Photo cred: http://www.mysciencebox.org/files/images/Rosalind_Franklin.jpg
Alyssa: What’s the most challenging aspect of writing historical fiction?
Robin: It’s a tie between doing the research and getting the voice right. It’s difficult and time-consuming to research every single detail of the era you’re writing about, but it has to be done if you want your writing to be authentic. The same is true for voice. Once you go backward by a generation or more, you’re writing about characters who talked significantly differently than teenagers do today, so you have to read materials from that time period and be careful to make sure you’re matching the tone, phrasing, vocabulary, etc. of the time. It’s a lot of work!
Alyssa: … Would historical fiction be your favorite genre? Of course I must sneak that one in there :)
Robin: I actually don’t think I have a favorite genre. There are a lot of historicals I love, but that’s also the case for contemporaries, fantasies, sci-fis, thrillers… There are just too many amazing books out there!
Alyssa: What’s one historical fiction novel that you would recommend to readers, whether it’s YA or Adult? Fiction, though.
Robin: One Crazy Summer by Rita Williams-Garcia is pretty amazing. It’s about an eleven-year-old girl and her two little sisters who spend a summer in Oakland, California, in 1968, where they become involved with the Black Panther movement. The story is funny, fascinating, and incredibly moving.
Alyssa: What’s next for you to be published (or to be written, or edited, etc.), historical fiction or not?
Robin: My next book is contemporary, actually! It’s tentatively titled Unbreakable, and it follows a teen couple — Gretchen, who identifies as a lesbian, and Toni, who identifies as genderqueer — as they struggle to stay together during their first year in college, despite the growing rift caused by distance and Toni’s shifting gender identity. It’ll be out in fall 2015 from Harlequin Teen. I also just wrote a historical short story for Jessica Spotswood’s upcoming anthology, Petticoats and Pistols. I’m really excited for that collection ― it’ll be a great read for historical fans!
Alyssa: That’s it for today! Thank you so much for letting me pick your brain, Robin :D
Robin: Thanks so much! I love talking historical fiction!
About the book:
Lies We Tell Ourselves by Robin Talley
Publisher: Harlequin TEEN
Publication Date: September 30, 2014
Summary (from Goodreads):
In 1959 Virginia, the lives of two girls on opposite sides of the battle for civil rights will be changed forever.

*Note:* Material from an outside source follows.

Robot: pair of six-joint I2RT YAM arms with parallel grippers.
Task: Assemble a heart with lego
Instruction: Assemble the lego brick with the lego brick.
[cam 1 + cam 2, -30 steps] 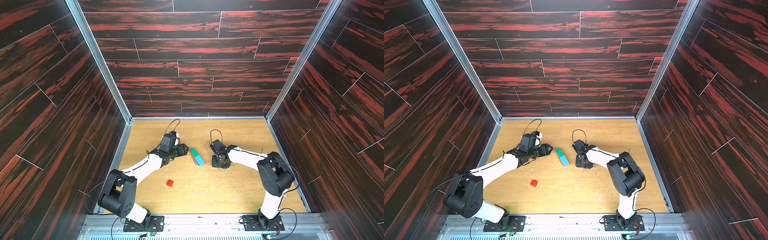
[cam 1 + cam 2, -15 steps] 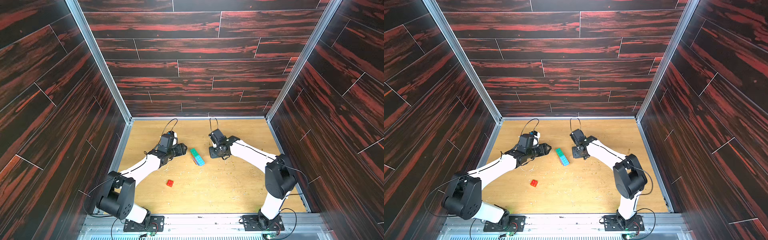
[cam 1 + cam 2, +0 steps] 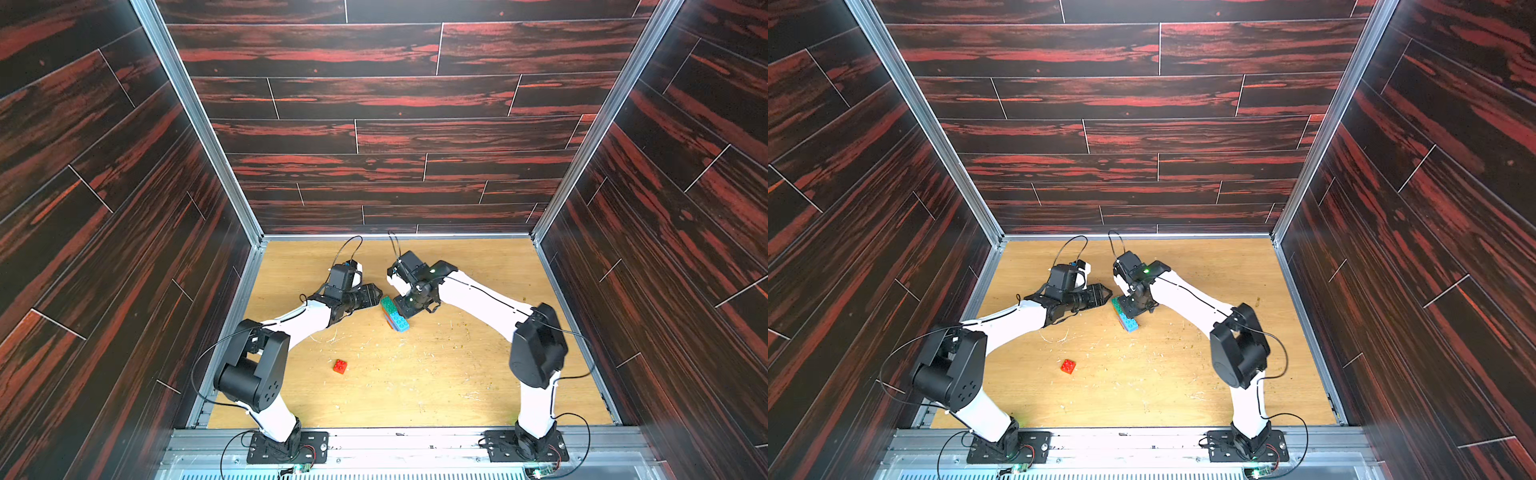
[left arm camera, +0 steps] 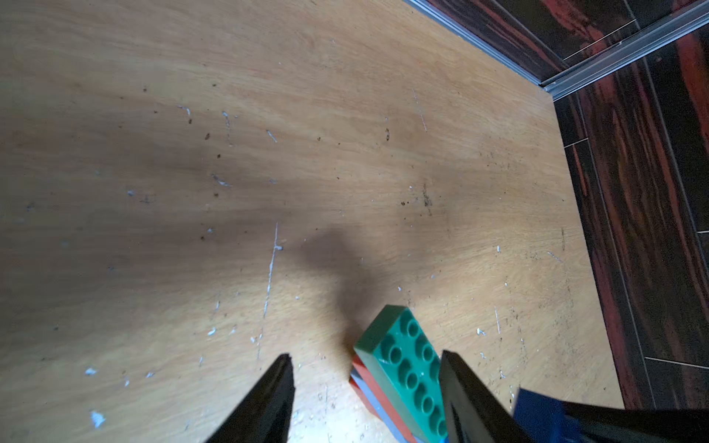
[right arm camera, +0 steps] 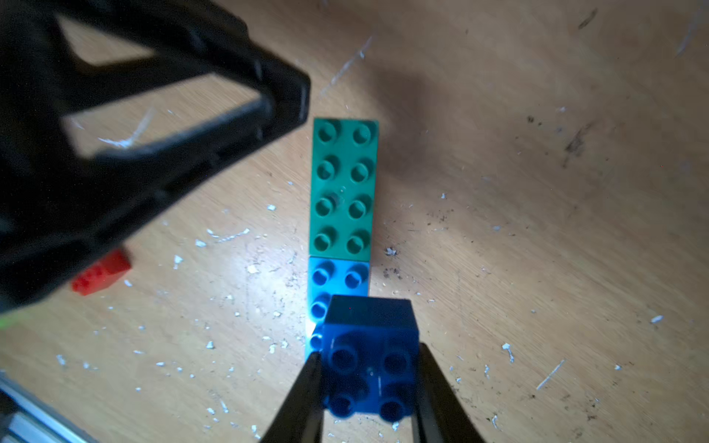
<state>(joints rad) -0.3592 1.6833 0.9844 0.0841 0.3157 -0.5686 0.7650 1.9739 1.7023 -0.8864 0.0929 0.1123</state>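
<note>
The heart (image 3: 395, 313) is a low stack of joined lego lying mid-table: a long green brick (image 5: 342, 188) and a light blue brick (image 5: 337, 276) on top, with red and pale layers under them (image 4: 368, 387). My right gripper (image 5: 369, 351) is shut on a dark blue square brick (image 5: 370, 368) and holds it over the stack's light blue end. In both top views the right gripper (image 3: 404, 309) is above the stack. My left gripper (image 4: 366, 358) is open, and the green end sits between its fingers, close to one fingertip (image 4: 449, 364).
A loose red brick (image 3: 340, 366) lies on the wooden table (image 3: 457, 374) nearer the front, left of the stack (image 3: 1124, 316). Dark panel walls with metal rails (image 3: 552, 270) enclose the table on three sides.
My right gripper closed fully on the dark blue brick, rose from the table right of the stack, and moved left over it. The left gripper has hardly moved.
</note>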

Sarah Dunbar is one of the first black students to attend the previously all-white Jefferson High School. An honors student at her old school, she is put into remedial classes, spit on and tormented daily.
Linda Hairston is the daughter of one of the town's most vocal opponents of school integration. She has been taught all her life that the races should be kept "separate but equal."
Forced to work together on a school project, Sarah and Linda must confront harsh truths about race, power and how they really feel about one another.
Boldly realistic and emotionally compelling, Lies We Tell Ourselves is a brave and stunning novel about finding truth amid the lies, and finding your voice even when others are determined to silence it.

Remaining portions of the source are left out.